Sumitomo Electrics argues the lower cost of aluminum alone is an incentive for OEMs to make the switch to aluminum wire. Despite the larger gauge required, aluminum is still a lighter option. The metal itself though does not solve the problem since it has a lower strength, develops oxide layers and suffers from galvanic corrosion.
To address the issues with aluminum in this application, Sumitomo Electrics has developed an aluminum alloy for the conductor. At terminals, the company’s system features unique serrations and anti-corrosion technology to ensure the longevity and robustness of the aluminum alloy.
While reducing wiring harness weight may only have a small impact on the vehicle’s total weight, opting for the lighter and cheaper solution could have significant financial implications for mass production.
Glazing
Polycarbonate windows are roughly half the weight of glass, but they do not offer a quick lightweighting option for all applications. Currently, polycarbonate windows see the most use in motorsports where every potential optimization is explored to cut lap times.
While polycarbonate starts out crystal clear, unless it is treated appropriately with advanced coatings, it has poor scratch resistance over time.

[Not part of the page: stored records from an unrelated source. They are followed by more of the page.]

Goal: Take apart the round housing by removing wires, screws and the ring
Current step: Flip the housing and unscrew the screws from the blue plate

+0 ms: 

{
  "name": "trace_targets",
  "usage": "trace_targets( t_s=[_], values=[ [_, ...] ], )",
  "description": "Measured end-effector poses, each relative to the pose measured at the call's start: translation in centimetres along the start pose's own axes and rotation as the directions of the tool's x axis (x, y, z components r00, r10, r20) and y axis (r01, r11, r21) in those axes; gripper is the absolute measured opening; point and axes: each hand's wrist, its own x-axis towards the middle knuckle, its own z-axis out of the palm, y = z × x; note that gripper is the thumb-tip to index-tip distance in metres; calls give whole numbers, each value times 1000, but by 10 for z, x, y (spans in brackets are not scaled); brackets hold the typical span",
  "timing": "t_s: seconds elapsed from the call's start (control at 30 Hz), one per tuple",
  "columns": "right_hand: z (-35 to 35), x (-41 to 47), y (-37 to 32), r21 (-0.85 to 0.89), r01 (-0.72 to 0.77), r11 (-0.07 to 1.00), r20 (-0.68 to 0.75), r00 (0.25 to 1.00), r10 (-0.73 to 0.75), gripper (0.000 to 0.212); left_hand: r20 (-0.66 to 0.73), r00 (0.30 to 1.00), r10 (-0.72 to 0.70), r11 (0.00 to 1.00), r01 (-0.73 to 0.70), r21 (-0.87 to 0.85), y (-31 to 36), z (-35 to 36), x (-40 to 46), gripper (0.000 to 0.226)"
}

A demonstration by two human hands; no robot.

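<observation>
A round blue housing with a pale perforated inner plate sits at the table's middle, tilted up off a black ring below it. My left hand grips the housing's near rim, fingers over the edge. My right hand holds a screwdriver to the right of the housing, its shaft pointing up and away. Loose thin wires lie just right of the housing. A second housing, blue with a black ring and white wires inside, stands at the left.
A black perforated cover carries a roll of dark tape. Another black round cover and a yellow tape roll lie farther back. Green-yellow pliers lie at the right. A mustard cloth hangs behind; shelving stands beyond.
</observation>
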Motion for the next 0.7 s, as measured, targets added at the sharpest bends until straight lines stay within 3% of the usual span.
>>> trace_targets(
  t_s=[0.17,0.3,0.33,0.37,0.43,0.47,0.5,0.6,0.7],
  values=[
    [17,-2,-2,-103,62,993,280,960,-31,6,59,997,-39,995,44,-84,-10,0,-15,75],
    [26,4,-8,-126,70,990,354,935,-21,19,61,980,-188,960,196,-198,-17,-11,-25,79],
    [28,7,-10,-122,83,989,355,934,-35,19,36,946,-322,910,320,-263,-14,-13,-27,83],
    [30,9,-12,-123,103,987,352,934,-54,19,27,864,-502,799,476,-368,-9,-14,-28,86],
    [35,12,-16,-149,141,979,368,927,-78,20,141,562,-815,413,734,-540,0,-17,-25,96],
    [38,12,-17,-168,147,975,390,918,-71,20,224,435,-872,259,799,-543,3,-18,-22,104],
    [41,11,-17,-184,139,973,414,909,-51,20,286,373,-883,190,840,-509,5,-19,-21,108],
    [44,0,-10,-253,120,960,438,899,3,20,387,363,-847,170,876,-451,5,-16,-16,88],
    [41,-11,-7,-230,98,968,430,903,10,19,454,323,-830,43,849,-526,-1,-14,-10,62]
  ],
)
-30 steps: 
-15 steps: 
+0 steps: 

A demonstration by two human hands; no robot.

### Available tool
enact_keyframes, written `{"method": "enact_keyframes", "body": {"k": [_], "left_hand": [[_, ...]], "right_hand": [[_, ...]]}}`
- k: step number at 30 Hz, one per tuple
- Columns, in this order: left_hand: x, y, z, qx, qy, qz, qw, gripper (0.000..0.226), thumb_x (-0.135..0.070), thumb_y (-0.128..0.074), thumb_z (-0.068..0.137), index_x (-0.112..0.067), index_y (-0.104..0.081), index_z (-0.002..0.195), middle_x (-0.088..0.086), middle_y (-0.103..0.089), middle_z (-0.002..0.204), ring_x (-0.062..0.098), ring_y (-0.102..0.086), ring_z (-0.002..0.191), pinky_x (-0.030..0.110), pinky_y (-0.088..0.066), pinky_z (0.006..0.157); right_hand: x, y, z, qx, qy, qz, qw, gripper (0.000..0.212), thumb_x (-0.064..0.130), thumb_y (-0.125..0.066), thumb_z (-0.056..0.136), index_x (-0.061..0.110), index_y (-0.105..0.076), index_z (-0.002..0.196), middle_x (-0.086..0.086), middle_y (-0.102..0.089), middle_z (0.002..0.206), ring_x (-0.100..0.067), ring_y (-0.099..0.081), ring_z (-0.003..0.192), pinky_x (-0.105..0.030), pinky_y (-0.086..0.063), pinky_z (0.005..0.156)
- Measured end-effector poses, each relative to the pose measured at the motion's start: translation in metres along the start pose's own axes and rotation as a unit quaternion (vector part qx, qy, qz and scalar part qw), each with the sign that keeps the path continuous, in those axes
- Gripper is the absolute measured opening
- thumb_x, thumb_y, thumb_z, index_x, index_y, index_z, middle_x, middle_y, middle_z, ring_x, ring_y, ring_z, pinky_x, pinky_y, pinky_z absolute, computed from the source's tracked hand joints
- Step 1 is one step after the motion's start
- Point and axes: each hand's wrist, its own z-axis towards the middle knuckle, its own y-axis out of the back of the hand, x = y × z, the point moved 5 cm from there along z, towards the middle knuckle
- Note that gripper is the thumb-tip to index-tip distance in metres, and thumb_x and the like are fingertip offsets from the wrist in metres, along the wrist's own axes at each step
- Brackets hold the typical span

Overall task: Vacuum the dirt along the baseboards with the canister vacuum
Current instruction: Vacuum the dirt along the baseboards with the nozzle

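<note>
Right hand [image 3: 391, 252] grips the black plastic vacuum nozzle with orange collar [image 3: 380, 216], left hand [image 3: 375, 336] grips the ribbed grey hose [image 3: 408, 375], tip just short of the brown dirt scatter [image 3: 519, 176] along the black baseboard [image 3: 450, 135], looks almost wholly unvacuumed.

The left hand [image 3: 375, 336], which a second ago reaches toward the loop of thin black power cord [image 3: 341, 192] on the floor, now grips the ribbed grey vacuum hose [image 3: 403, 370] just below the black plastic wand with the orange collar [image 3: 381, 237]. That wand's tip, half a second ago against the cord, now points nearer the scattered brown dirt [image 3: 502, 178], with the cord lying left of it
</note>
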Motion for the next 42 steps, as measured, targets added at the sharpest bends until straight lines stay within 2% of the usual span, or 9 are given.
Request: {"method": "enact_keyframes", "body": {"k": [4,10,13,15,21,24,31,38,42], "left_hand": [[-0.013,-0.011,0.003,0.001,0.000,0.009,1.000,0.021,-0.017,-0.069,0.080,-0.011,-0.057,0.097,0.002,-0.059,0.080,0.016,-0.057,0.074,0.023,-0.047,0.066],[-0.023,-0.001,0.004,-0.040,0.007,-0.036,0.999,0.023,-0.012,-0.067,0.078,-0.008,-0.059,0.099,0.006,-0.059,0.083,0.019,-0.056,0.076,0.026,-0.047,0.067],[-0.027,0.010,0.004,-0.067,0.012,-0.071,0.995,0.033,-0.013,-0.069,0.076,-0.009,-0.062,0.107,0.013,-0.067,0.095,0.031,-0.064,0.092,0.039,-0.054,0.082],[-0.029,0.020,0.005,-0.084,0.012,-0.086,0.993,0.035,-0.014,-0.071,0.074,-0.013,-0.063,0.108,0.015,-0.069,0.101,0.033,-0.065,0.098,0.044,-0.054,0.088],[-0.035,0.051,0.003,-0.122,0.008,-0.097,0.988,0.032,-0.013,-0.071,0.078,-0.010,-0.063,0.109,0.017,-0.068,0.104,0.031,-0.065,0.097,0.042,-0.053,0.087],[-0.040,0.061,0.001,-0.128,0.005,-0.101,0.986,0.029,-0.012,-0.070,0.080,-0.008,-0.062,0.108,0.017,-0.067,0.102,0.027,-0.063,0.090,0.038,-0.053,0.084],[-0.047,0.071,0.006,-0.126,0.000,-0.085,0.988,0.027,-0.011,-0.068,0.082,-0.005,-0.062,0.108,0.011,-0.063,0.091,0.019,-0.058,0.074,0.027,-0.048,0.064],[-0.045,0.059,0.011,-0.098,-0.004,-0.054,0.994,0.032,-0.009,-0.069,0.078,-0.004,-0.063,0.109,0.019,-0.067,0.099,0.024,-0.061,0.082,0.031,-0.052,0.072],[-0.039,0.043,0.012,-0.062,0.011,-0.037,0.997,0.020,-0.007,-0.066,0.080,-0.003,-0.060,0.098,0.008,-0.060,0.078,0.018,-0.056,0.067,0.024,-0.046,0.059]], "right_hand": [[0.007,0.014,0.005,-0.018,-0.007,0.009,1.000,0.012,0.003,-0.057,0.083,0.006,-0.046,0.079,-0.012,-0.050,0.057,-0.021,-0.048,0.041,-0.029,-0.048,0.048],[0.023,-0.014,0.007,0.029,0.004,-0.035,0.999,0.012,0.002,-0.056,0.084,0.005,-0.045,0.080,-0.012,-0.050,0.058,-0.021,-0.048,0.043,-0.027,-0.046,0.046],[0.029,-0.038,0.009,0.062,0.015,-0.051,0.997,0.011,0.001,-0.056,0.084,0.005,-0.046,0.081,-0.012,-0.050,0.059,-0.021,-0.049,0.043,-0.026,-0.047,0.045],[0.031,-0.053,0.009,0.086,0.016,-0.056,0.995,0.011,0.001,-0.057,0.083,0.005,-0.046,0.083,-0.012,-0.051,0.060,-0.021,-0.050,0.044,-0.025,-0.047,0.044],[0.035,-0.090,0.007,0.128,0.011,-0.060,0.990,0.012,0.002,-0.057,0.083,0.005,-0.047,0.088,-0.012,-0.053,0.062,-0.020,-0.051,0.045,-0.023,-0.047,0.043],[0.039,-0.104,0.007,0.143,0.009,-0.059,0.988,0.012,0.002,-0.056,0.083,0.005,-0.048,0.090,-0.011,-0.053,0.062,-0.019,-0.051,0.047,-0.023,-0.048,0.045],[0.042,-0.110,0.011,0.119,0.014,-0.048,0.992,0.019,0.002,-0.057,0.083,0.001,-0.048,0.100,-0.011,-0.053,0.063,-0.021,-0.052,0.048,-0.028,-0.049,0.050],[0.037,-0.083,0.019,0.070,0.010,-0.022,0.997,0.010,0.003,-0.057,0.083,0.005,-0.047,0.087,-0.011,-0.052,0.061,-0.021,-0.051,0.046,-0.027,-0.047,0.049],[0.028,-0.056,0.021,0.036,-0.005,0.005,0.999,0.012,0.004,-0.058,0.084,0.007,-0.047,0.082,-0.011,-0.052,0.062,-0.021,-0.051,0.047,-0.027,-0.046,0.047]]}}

As a windscreen on a road-going car, the longevity and risk of scratches from regular use of wipers makes polycarbonate an unsuitable solution.
However, for fixed side windows, rear windscreens, sunroofs and panoramic roofs, that are less likely to be scratched, the weight savings could be huge. Again, the right coatings need to be applied to ensure the material’s UV resistance over time to prevent degradation.
Corning’s Gorilla Glass is perhaps the most practical alternative to traditional automotive windows. Its windshields are made of three layers, a soda-lime glass, polyvinyl butyral and Gorilla Glass. For use in windscreens, panoramic roofs and side windows, the solution is up to 30% lighter than conventional glass and up to 50% more durable against sharp and blunt impacts. Gorilla Glass has been used on the Ford GT, Porsche 911 GT2 and GT3 RS, Jeep Gladiator and McLaren 720S.